- _Task to complete_
Using the listing that follows, filter out every line lacking the string "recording" and return the rest.

___ Given information

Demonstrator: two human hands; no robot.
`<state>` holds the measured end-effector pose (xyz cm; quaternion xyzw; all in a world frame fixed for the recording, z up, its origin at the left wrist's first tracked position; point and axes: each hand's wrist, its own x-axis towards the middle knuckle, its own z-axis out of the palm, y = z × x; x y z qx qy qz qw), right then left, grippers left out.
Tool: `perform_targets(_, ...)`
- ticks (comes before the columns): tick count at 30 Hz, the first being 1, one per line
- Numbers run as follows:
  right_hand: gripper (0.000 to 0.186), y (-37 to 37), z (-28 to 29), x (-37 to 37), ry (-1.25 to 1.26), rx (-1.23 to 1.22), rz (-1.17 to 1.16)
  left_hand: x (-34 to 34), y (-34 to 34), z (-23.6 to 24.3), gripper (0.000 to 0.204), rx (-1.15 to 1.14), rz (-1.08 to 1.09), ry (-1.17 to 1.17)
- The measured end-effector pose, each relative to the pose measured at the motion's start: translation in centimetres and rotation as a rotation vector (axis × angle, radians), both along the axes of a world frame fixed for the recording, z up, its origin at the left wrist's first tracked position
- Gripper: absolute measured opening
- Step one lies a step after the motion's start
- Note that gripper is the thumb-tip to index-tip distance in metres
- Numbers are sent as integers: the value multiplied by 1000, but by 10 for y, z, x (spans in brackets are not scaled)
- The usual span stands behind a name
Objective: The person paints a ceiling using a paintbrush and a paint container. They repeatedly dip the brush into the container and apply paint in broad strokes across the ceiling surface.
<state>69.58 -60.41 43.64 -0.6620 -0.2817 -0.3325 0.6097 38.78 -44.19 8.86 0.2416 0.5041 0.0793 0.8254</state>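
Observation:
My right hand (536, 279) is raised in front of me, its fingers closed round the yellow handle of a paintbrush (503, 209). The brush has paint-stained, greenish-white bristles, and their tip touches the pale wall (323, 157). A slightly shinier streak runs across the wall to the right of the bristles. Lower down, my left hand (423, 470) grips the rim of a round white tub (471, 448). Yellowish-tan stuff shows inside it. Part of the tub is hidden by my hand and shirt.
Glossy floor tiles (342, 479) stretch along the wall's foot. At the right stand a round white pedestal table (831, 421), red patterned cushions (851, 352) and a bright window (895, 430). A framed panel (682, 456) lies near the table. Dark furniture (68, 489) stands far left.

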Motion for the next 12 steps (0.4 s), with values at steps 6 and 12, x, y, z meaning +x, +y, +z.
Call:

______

- _Reply to the task_
`<state>` holds the measured end-effector pose (xyz cm; quaternion xyzw; all in a world frame fixed for the recording, z up, its origin at the left wrist's first tracked position; point and axes: each hand's wrist, its own x-axis towards the middle knuckle, its own z-axis out of the palm, y = z × x; x y z qx qy qz qw), right then left, grippers left out.
- The measured end-effector pose, each relative to the pose measured at the motion's start: translation in centimetres and rotation as a rotation vector (axis × angle, radians), both along the axes of a world frame fixed for the recording, z up, its origin at the left wrist's first tracked position

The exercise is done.